_Task details_
Beneath this line is the data. Output exactly the lines from the line with "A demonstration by" to the line with "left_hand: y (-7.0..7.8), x", both ends included, and nothing more.
===============
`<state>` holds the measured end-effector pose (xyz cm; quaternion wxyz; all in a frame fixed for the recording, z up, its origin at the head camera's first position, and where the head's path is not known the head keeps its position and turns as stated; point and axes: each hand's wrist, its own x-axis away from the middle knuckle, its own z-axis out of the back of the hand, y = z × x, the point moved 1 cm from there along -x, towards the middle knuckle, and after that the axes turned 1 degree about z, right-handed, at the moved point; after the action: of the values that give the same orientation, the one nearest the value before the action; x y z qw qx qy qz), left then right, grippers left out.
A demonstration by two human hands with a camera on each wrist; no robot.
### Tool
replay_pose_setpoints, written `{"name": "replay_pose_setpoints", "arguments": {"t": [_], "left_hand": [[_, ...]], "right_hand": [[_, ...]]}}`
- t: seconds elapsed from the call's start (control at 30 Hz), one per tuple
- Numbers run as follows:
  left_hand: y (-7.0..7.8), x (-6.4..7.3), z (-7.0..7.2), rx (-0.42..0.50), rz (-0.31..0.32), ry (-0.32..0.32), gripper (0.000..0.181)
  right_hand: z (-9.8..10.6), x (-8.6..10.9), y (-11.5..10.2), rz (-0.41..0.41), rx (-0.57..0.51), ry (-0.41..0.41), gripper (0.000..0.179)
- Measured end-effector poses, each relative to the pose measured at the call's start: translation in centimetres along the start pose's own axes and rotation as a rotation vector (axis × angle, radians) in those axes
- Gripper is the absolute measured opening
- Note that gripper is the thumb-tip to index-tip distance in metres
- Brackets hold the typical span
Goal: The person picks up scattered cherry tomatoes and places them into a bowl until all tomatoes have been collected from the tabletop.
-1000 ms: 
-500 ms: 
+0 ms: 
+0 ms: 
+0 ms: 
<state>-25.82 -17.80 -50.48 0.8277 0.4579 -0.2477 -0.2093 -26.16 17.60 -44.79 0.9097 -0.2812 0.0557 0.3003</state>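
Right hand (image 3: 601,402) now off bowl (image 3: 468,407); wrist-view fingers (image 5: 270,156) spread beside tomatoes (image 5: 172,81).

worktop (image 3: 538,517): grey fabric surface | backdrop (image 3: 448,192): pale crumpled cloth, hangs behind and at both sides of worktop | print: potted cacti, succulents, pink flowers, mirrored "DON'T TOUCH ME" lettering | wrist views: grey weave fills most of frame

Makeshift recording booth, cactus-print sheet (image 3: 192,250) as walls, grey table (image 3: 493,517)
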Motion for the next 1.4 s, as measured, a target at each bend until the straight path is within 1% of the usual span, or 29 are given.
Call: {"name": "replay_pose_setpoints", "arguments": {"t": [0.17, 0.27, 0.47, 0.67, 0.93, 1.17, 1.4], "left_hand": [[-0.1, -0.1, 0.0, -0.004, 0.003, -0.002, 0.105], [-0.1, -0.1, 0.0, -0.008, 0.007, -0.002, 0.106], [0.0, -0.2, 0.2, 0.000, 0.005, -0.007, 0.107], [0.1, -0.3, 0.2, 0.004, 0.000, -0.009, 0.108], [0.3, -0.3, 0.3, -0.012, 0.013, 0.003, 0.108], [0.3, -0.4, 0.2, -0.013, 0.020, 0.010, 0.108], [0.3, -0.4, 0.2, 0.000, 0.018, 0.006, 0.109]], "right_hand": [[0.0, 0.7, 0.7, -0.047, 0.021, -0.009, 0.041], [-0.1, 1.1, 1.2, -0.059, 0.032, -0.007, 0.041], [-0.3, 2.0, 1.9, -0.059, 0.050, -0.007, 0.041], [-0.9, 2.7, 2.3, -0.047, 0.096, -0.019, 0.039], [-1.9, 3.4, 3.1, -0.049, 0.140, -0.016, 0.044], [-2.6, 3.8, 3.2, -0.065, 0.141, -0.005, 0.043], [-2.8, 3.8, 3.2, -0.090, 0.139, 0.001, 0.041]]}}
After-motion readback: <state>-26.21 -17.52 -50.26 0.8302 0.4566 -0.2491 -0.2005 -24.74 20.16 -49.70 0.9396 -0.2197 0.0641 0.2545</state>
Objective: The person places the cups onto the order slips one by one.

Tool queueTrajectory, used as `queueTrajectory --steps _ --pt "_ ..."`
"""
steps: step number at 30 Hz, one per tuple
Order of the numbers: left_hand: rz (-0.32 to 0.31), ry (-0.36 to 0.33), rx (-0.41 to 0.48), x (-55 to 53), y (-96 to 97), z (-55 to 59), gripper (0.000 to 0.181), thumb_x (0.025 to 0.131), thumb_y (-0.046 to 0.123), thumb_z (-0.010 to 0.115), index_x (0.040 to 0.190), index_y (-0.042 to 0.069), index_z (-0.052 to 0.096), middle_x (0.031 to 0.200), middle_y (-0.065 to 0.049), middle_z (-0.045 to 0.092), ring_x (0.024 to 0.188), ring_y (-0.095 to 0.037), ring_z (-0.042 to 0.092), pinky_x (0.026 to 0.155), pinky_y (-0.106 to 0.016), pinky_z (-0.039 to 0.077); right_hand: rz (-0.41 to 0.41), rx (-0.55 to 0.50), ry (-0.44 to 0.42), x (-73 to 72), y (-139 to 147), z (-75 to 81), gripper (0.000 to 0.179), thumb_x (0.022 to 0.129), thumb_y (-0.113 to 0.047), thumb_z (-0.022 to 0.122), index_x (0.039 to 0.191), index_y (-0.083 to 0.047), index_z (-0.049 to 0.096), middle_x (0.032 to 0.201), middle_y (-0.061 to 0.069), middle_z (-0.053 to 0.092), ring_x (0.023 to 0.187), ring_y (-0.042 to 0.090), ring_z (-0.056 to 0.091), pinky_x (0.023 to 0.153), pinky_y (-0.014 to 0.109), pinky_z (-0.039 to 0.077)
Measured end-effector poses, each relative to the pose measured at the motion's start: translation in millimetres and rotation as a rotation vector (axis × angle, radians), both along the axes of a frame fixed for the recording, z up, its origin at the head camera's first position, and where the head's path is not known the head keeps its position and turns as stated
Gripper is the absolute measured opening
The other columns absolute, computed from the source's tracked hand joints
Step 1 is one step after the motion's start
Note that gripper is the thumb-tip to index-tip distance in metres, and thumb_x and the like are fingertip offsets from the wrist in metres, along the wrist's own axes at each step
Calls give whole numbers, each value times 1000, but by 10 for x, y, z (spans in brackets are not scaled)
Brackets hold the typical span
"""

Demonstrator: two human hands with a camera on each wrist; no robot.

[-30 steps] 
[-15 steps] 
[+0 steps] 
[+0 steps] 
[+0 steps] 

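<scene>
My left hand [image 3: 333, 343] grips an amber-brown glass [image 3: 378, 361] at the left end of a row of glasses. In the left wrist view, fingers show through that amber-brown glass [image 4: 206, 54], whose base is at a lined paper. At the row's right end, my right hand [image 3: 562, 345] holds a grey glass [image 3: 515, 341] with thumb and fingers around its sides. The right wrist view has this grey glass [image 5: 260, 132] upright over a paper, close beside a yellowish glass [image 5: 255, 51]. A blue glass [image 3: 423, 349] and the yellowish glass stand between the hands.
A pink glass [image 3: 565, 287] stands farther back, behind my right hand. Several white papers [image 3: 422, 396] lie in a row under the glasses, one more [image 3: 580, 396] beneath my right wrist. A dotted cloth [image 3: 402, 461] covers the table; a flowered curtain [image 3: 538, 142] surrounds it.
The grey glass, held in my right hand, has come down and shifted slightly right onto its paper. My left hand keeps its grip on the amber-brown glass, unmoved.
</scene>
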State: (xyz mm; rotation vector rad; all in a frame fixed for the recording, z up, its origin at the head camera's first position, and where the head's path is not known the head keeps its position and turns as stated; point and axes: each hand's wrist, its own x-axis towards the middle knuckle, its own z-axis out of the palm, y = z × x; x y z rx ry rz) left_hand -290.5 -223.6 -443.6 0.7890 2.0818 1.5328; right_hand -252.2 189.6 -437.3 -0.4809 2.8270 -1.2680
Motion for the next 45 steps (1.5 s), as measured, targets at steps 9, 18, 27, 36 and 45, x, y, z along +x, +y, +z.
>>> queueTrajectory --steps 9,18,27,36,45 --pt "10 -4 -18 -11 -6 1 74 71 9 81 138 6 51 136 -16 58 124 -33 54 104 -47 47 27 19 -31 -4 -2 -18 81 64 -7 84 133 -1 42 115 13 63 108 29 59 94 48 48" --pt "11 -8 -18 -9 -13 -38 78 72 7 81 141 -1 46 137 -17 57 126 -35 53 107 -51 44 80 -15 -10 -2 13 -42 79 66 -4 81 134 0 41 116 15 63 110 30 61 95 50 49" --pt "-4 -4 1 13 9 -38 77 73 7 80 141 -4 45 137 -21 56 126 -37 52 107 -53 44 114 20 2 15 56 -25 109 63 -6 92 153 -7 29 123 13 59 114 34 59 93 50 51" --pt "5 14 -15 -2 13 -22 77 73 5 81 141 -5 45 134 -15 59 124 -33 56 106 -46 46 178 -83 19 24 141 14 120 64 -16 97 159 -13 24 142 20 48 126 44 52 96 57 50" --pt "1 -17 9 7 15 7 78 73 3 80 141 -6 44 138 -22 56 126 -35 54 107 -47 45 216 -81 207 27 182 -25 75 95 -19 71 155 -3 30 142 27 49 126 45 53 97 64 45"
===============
_Task answer_
A demonstration by two human hands with a camera on each wrist; no robot.
### Tool
replay_pose_setpoints, written `{"name": "replay_pose_setpoints", "arguments": {"t": [_], "left_hand": [[_, ...]], "right_hand": [[_, ...]]}}`
- t: seconds elapsed from the call's start (control at 30 Hz), one per tuple
- Numbers run as follows:
  left_hand: y (-7.0..7.8), x (-6.4..7.3), z (-7.0..7.2), rx (-0.42..0.50), rz (-0.31..0.32), ry (-0.32..0.32), gripper (0.000..0.181)

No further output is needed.